5) Set Root Password

passwd

That covers the essential preferences to kick things off!

Now the final step is installing and configuring a bootloader for actually booting up Arch Linux.

Installing a Bootloader for Arch Linux

The bootloader initializes the Linux kernel and init system on power up.

Modern UEFI machines use systemd-boot integrating tightly with systemd init:

bootctl install                       

vim /boot/loader/entries/arch-linux.conf

For BIOS/MBR machines – GRUB remains a highly robust option:

pacman -S grub 
grub-install /dev/sda 
grub-mkconfig -o /boot/grub/grub.cfg

This writes the bootloader images and configuration files to your EFI or Boot partition.

When finished, cleanly exit chroot with exit back into your live environment.

Unmount everything:

umount -R /mnt

The moment of truth has arrived. Next we‘ll reboot directly into our fresh Arch Linux install!

Rebooting into Your Fresh Arch Install!

After all the partitioning, mounting, configuring and installing – initial setup now complete.

Nothing left but to reboot and…

Arch Linux Desktop

Welcome to Arch Linux! 🥳

Grab some refreshments, stretched your legs and pat yourself on the back.

But don‘t get too comfy – we still have desktop environment left to install for full graphical access!

Installing a Desktop Environment

Back inside your spartan root terminal (Congratulations btw 🎉) – we‘ll want UI graphics.

Arch supports all major Linux desktop environments. I‘ll demonstrate installing the popular Xfce option:

pacman -S xorg xfce4 xfce4-goodies lightdm lightdm-gtk-greeter

systemctl enable lightdm

Reboot once more to arrive at a login screen, then into a basic but completely functional Arch desktop!

Arch Linux with Xfce Desktop Environment

And with that complete – a fully customized Arch Linux desktop tuned to your exact needs and preferences 💯

What‘s Next After Installing Arch?

Take some time familiarizing yourself with core Linux and Arch concepts from here as you customize your perfect system:

  • Learn essential command line operations
  • Setup networking and remote SSH access
  • Install drivers for your devices
  • Enable firewall configurations
  • Manage background services with systemctl
  • Grow comfortable with package management using Pacman
  • Build out your ideal desktop environment
  • Configure user accounts and permissions

Along with all other standard Linux uses and maintenance!
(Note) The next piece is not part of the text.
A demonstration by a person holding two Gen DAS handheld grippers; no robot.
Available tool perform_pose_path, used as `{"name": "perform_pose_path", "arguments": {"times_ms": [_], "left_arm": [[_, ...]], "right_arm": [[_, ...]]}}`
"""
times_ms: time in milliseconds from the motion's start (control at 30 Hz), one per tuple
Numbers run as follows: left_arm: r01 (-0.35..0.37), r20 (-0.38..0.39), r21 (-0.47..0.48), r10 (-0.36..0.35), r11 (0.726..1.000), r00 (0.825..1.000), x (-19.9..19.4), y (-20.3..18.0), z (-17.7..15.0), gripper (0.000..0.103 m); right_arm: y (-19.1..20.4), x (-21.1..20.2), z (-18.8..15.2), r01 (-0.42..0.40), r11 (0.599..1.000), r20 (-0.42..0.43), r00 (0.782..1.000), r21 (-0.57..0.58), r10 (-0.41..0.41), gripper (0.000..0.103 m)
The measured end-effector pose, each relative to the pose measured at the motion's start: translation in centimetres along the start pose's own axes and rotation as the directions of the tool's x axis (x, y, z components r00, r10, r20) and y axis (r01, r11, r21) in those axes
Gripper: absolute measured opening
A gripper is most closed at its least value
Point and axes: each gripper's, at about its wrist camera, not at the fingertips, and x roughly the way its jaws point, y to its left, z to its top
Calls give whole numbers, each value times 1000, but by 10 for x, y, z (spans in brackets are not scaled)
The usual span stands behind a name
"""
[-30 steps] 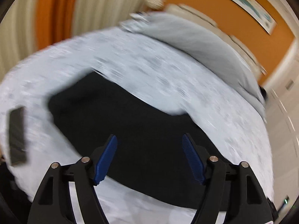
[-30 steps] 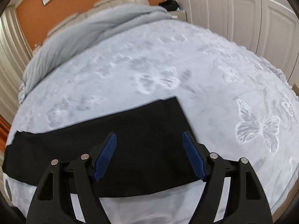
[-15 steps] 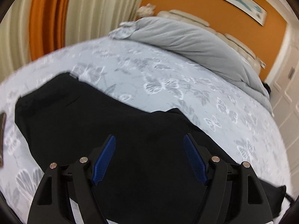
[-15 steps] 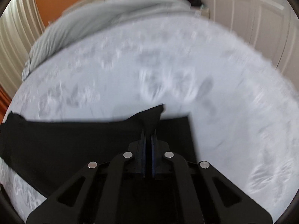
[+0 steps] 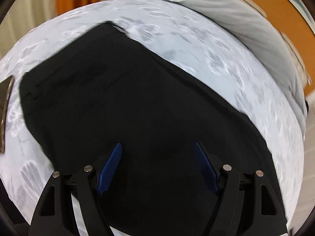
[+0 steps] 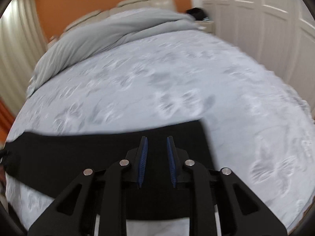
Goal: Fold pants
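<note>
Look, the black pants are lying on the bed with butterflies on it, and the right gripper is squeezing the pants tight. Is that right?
Not quite. The black pants do lie on the butterfly bedspread, but the right gripper is not squeezing them. The right wrist view shows its blue fingers apart, with a gap between them and no cloth pinched there.

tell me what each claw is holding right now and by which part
Nothing is held. The left claw is wide open and the right claw is part open, both over the black pants.
</note>
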Motion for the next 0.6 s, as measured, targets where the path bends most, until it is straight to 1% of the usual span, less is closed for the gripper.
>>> {"name": "perform_pose_path", "arguments": {"times_ms": [33, 67, 100, 167, 200, 233, 267, 300, 333, 367, 400, 433, 467, 500, 567, 600], "left_arm": [[-12, -2, -4, 12, 1000, 1000, -3, 6, 4, 72], [14, -6, -21, -14, 1000, 1000, -8, 18, 10, 72], [51, -4, -42, -51, 998, 999, -14, 28, 14, 72], [118, 27, -95, -116, 988, 993, -34, 60, 26, 73], [125, 40, -113, -121, 986, 992, -41, 71, 30, 76], [132, 55, -143, -126, 981, 991, -49, 91, 34, 78], [139, 62, -164, -130, 977, 990, -53, 105, 36, 78], [153, 66, -197, -143, 968, 988, -57, 124, 36, 79], [154, 62, -229, -144, 961, 988, -58, 140, 33, 79], [156, 55, -260, -147, 953, 988, -59, 154, 30, 79], [171, 33, -298, -168, 939, 985, -55, 169, 26, 79], [194, 11, -327, -202, 925, 979, -51, 176, 24, 79], [223, -13, -352, -243, 909, 970, -45, 183, 23, 79], [269, -45, -373, -307, 888, 951, -37, 187, 23, 79], [334, -77, -393, -392, 857, 917, -27, 189, 28, 77], [364, -81, -405, -429, 839, 900, -22, 188, 29, 70]], "right_arm": [[2, 14, -11, 88, 996, -69, 994, -13, -88, 22], [4, 19, -19, 138, 990, -103, 985, -15, -139, 24], [9, 18, -26, 148, 989, -122, 981, -14, -148, 25], [34, -3, -32, 52, 998, -89, 995, -30, -55, 25], [47, -15, -33, 20, 999, -71, 997, -46, -23, 27], [66, -30, -36, -20, 998, -52, 999, -65, 17, 41], [79, -39, -39, -46, 997, -41, 998, -70, 43, 51], [91, -46, -42, -68, 995, -36, 997, -67, 66, 69], [108, -51, -48, -102, 993, -43, 994, -66, 100, 72], [123, -52, -54, -139, 988, -62, 989, -69, 134, 72], [133, -51, -58, -164, 984, -74, 985, -71, 159, 72], [149, -51, -64, -186, 980, -81, 980, -74, 180, 72], [164, -50, -69, -204, 976, -89, 976, -71, 198, 72], [171, -49, -72, -216, 974, -96, 973, -66, 210, 72], [188, -40, -77, -244, 969, -116, 964, -45, 238, 72], [198, -35, -80, -254, 966, -128, 960, -38, 248, 72]]}}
The Arch Wiki documentation and supportive forums are invaluable resources as you continue your journey.

Don‘t be intimidated as you grow into Linux! Arch as a daily driver dev machine or for hobby projects teaches you so much about computing fundamentals.

You‘ve accomplished the hard part getting up and running! Develop skills at your pace and have fun 😊. The possibilities on top of Arch are endless for customization.

Here‘s to the launch of an awesome Arch Linux system!